MACK THE KNIFE – ELLA IN BERLIN

MACK THE KNIFE: ELLA IN BERLIN
Ella Fitzgerald
1960

I was not aware this album had a reputation when I snagged it out of the discount bin at Strictly Discs – I liked the idea of having some Ella on vinyl and it was cheap. I knew “Mack the Knife,” “Summertime,” “Too Darn Hot,” “How High The Moon.” I still have the $7.99 sticker on my record sleeve. I’d really only listened to the Cole Porter and George Gershwin songbook albums, and while I thought Ella was an undeniable singer, I can’t pretend I really knew her well.

The first side of this album fit into my prior understanding of Ella. It’s largely midtempo, with “The Lady is a Tramp” kicking into higher gear in the second half. There’s some humor, especially on “Lorelei” and “The Lady is a Tramp,” songs that get to show her bright, fun side. The ballad “The Man I Love” is gorgeous, plaintive, intense. “Summertime” is a song she’s always owned, but here she’s able to give it a more playful heat than her classic recording with Louis Armstrong, the full string and brass section giving it a little too much ornamentation. Her Berlin rendition is more seductive, deeper until it’s higher, and the Paul Smith Quartet is light on their feet in adding improvised little flourishes rather than full breaks.

It’s side two that set my brain on fire, though. From the very beginning of “Too Darn Hot,” games with the audience start happening. She’s playing with the tempo and tone to have the kind of fun she’d never be allowed in the studio with a full orchestration. By the time she hits the first “Kinsey Report,” the band’s hot and they’re not interested in buttoning up again, hitting the interludes between songs with games that make her laugh. She starts growling, moaning, joking. They deliver the last song Ella knows on the set, “Lorelei,” with a relatively straight face, but it’s still hotter than the first side.

This album is most recognized for the next recording, the titular “Mack the Knife.” Ella opens the song by admitting she’s never sung it before and doesn’t really know the words. She changes the first line and never gets perfectly back on track. You can hear her laugh on “Sunday morning.” But then you hit “Oh, what’s the next chorus?” and she doesn’t ever even try to come back. It’s delightful to hear her simultaneously not know the song, make up something that fits the meter, and make it sound absolutely gorgeous. She jokes, “Oh, and now Ella! And her fella! We’re making a wreck! What a wreck! Of Mack the Knife!” before hitting an unbelievable scat sequence. She’s turned the song into a cat toy, batting it around and always keeping the joke on the ridiculousness of knowing the music this damn well and not having the words.

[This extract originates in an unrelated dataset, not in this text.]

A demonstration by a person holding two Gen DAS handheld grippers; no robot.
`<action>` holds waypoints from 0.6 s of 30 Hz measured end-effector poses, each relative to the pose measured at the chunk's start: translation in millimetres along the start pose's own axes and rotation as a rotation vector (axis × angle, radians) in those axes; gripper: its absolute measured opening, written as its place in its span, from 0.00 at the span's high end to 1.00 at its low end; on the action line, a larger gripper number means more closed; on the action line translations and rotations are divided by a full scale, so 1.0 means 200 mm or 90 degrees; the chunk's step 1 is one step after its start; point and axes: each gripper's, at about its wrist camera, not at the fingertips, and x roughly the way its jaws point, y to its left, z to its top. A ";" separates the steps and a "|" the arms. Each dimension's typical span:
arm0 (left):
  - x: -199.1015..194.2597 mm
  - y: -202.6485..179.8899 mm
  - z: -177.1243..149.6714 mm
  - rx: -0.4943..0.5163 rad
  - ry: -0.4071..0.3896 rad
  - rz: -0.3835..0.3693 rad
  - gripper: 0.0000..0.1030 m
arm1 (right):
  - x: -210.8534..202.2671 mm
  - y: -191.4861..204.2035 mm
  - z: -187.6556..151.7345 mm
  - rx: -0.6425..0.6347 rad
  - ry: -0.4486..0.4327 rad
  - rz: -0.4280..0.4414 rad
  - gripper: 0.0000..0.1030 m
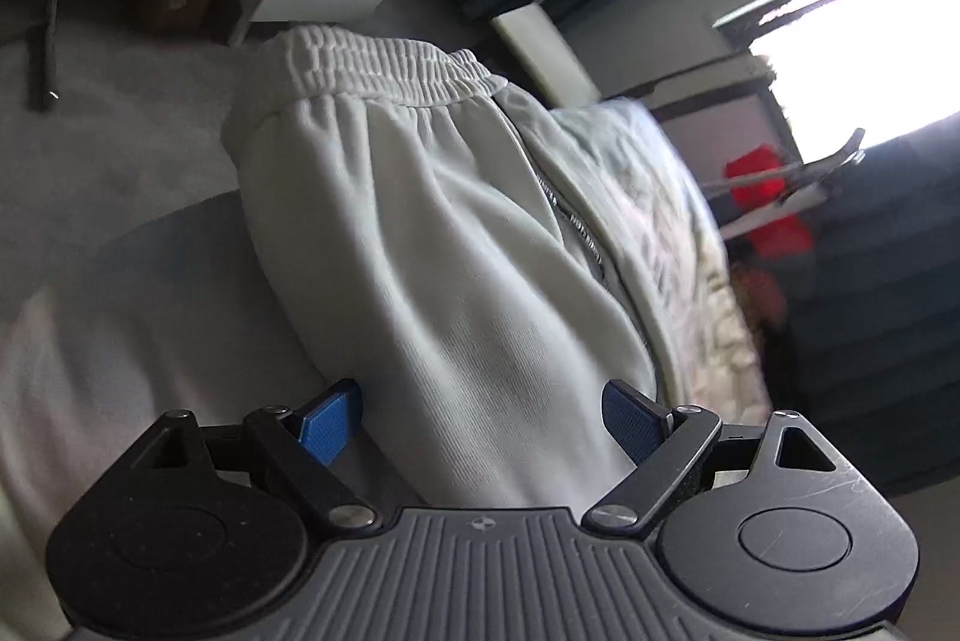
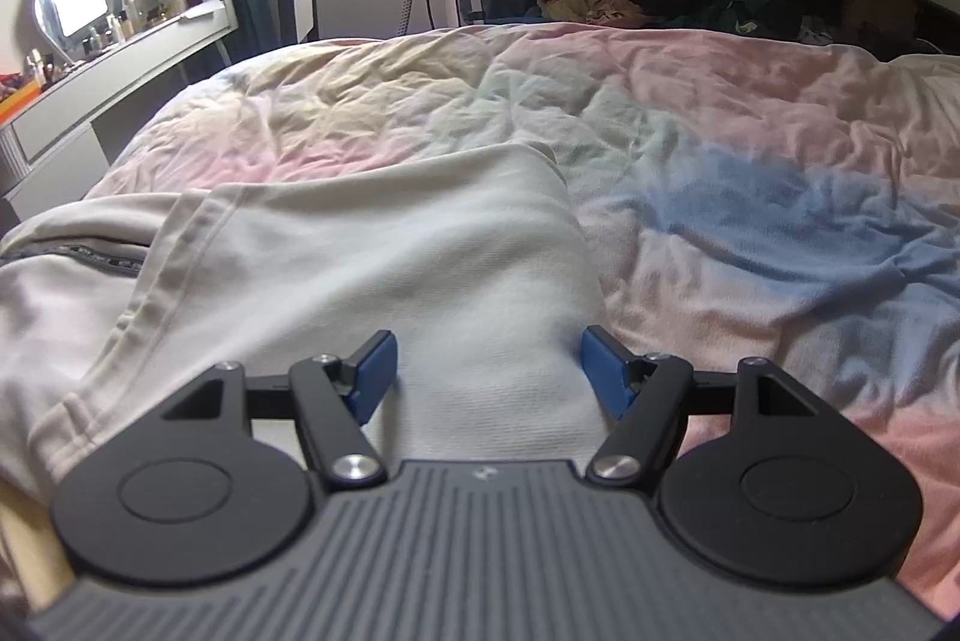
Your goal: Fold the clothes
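Left gripper (image 1: 483, 416) jaws wide apart over the white sweatpants (image 1: 432, 245), right gripper (image 2: 486, 371) jaws also spread with nothing between, sweatpants lying flat on the pastel bed cover (image 2: 720, 149), elastic waistband (image 1: 384, 62) at far end, white desk (image 2: 120, 53) beside the bed

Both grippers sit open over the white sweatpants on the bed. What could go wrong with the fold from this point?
1. The sweatpants bunch thickly between the left gripper's open jaws, so closing may catch several layers or slip off.
2. In the right wrist view the right gripper straddles smooth cloth, not an edge, so it may pinch the bedspread too.
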 end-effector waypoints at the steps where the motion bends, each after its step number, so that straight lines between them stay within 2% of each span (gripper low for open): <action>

But, honestly, that doesn’t hold a candle to what she does next to “How High The Moon.” She actually jokes that the words may be wrong, but she gets through all of them before the band kicks into hyperdrive. I’d never heard scatting like she does on “How High The Moon.” The band follows her into entirely different songs (“Tisket-A-Tasket,” “Heat Wave,” , including the part where she effectively just starts buzzing. I didn’t know at the time that this was just what her version of “How High The Moon” had sounded like for a decade, had been recorded that way before, down to “the words may be wrong” – I’m as goggle-eyed as the audience even now. I’m not going to pretend that I’m an expert on scat or jazz more broadly – what I know is I heard this and I felt it was the most perfect recording of music I’ve heard then or since. Music is where you find it, and, for me, the iconic Ella live album will always be the one I happened to pluck from the discount bin.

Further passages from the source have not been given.